(DATASET EXCERPTS begins)

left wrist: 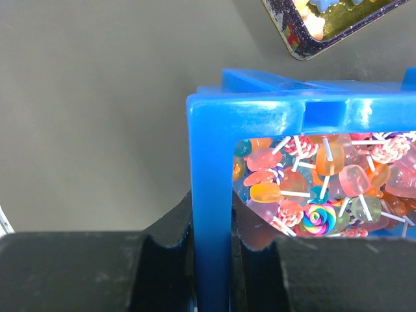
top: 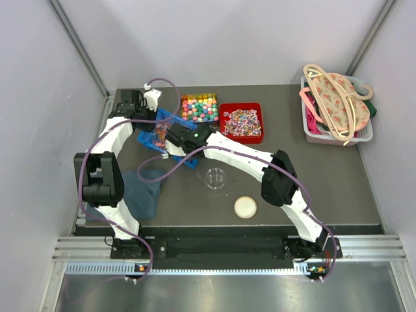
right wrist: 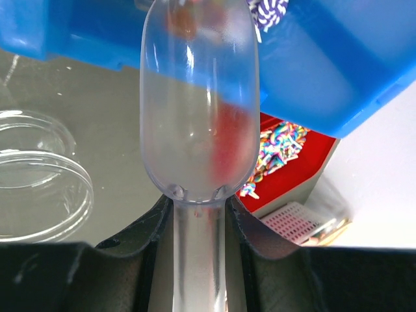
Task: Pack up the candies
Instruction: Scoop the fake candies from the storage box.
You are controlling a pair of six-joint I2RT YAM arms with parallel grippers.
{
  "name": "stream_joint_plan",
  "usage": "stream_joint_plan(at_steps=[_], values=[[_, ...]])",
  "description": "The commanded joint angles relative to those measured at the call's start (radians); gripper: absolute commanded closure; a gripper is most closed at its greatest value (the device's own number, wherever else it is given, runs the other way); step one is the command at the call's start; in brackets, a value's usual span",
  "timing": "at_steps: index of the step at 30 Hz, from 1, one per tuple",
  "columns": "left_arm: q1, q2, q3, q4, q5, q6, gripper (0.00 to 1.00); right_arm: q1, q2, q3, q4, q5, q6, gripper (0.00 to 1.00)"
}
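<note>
With the left gripper clamped on the blue bin wall and the right gripper grasping the clear scoop, over-tipping could spill candies past the scoop

The dark grey table carries a crumpled blue cloth near left, a clear round dish in the middle and a cream lid just nearer. At far centre sit a dark-rimmed tray of candies and a red tray; a white basket stands far right.
</note>
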Motion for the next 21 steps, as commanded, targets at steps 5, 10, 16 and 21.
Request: stream_joint_plan(at_steps=[5, 10, 16, 21], values=[[0.001, -0.115, 0.010, 0.104, 0.043, -0.069, 1.00, 0.008, 0.058, 0.063, -0.012, 0.107, -0.029, 1.00], [0.001, -0.148, -0.006, 0.098, 0.005, -0.092, 1.00, 0.013, 0.119, 0.149, -0.008, 0.130, -0.051, 1.00], [-0.042, -0.178, -0.024, 0.096, -0.012, -0.127, 1.00, 0.048, 0.179, 0.200, 0.017, 0.113, -0.060, 1.00], [-0.048, -0.200, -0.033, 0.095, -0.009, -0.129, 1.00, 0.059, 0.213, 0.229, 0.054, 0.092, -0.040, 1.00]])
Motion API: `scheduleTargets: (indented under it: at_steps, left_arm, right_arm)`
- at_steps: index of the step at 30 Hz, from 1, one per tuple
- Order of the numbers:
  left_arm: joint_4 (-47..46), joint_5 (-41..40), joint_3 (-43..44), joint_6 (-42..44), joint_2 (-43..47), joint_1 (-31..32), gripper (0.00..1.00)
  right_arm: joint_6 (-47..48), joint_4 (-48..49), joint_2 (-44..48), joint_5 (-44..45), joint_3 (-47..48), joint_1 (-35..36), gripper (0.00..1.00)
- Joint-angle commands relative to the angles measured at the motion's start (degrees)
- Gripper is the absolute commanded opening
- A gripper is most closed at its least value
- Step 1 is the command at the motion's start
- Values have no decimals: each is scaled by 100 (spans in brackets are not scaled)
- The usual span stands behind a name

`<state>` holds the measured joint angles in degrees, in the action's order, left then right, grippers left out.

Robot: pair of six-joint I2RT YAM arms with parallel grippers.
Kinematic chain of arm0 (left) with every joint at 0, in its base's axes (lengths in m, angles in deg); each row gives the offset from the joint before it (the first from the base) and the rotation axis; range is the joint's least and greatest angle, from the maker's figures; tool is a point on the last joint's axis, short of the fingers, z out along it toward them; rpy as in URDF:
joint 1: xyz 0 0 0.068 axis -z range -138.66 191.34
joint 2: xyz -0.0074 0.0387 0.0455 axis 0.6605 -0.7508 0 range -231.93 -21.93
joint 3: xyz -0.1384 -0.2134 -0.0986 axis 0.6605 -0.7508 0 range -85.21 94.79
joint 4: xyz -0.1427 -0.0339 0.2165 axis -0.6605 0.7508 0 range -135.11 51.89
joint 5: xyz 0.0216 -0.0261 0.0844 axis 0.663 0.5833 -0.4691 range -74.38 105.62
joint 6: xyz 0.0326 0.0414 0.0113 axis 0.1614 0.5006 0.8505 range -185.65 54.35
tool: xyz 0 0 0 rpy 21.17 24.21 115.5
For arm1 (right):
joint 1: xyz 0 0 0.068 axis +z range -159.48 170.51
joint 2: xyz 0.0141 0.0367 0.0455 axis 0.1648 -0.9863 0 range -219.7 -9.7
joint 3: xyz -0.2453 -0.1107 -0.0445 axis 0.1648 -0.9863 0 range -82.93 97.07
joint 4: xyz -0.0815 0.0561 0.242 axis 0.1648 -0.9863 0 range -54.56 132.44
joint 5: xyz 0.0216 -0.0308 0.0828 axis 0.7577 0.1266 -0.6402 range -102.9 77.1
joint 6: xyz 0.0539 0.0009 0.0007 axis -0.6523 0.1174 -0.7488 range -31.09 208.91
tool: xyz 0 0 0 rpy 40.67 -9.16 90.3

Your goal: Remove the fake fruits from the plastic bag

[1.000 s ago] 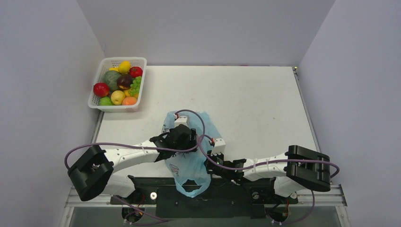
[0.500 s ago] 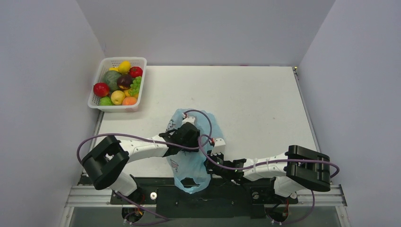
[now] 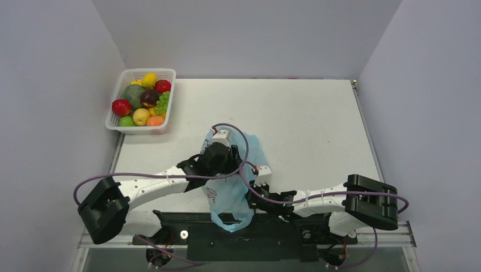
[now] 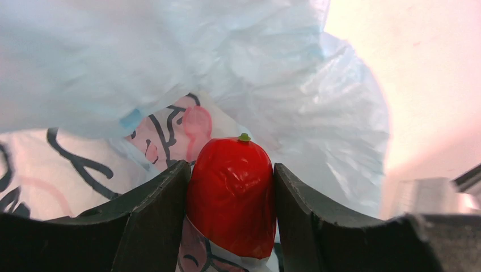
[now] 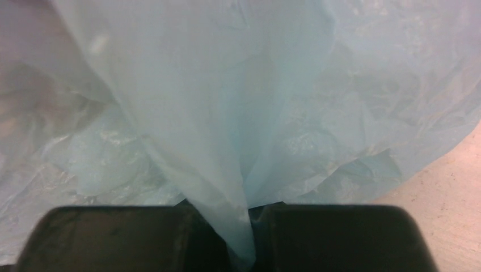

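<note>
"Left claw (image 4: 231,173) — what's it doing?"
"Pinching a red fake fruit (image 4: 231,195). Both fingers (image 4: 153,226) press its sides, and there's a green nub on top. That's from the left wrist cam."
"Where's that fruit re the plastic bag (image 3: 228,195)?"
"Inside it. Crinkly light-blue film arches over the fruit. A printed pink-and-white figure w/ dark lines sits on the bag wall just behind it. From the top cam the fruit itself is hidden; the left wrist sits over the bag's far half."
"Right claw (image 5: 249,218)?"
"Pressed together on a gathered fold of the bag — the film runs down to a point between its two black fingers. In the top view it's at the bag's right edge, approx mid-length."
"How's the bag lying?"
"On the table (image 3: 306,124), lengthwise from near to far. One loop handle at its near end hangs past the table edge, between the arm bases."
"More fruits in the bag?"
"Can't tell, the film's too cloudy."
"Anything else around?"
"White lattice basket (image 3: 121,126), well apart from the bag, off to its far left. It's heaped w/ other fake fruits (image 3: 142,102): red, green, yellow, orange, a dark one, plus green grapes."
</note>
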<state>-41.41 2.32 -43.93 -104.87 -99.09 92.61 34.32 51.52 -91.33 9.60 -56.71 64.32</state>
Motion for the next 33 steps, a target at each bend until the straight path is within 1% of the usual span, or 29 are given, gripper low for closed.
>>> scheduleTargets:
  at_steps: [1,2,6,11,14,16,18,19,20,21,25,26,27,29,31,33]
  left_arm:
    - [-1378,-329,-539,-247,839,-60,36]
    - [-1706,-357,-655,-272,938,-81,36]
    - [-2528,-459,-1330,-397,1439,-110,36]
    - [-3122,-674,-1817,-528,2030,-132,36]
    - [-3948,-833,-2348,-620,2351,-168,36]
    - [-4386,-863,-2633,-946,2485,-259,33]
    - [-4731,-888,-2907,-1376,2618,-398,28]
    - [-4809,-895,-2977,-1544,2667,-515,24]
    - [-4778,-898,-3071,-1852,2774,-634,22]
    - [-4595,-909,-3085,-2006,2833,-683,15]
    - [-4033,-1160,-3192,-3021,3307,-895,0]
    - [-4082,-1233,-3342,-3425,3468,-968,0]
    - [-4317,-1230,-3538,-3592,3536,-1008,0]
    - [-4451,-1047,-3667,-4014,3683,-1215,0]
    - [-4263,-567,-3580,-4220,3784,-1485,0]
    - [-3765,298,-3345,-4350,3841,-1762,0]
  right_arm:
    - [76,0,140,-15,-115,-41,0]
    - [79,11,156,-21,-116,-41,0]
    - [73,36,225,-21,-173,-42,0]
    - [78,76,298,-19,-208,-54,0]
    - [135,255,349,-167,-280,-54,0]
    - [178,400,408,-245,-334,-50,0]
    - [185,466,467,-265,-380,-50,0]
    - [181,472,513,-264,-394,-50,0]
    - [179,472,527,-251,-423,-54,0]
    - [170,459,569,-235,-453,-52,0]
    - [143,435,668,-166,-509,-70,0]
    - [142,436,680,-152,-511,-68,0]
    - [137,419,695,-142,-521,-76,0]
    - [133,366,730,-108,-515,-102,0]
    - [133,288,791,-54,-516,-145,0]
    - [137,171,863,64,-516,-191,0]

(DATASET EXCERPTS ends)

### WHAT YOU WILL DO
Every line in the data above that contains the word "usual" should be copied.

### RESPONSE BOX
  "description": "The commanded joint angles relative to those measured at the call's start (radians); gripper: absolute commanded closure; a gripper is most closed at its greatest value (the device's own number, wherever else it is given, runs the other way); step one is the command at the call's start; in brackets, a value's usual span",
- The usual span stands behind a name
Motion for the next 33 steps, a target at each bend until the straight path is within 1% of the usual span, or 29 are given, gripper low for closed.

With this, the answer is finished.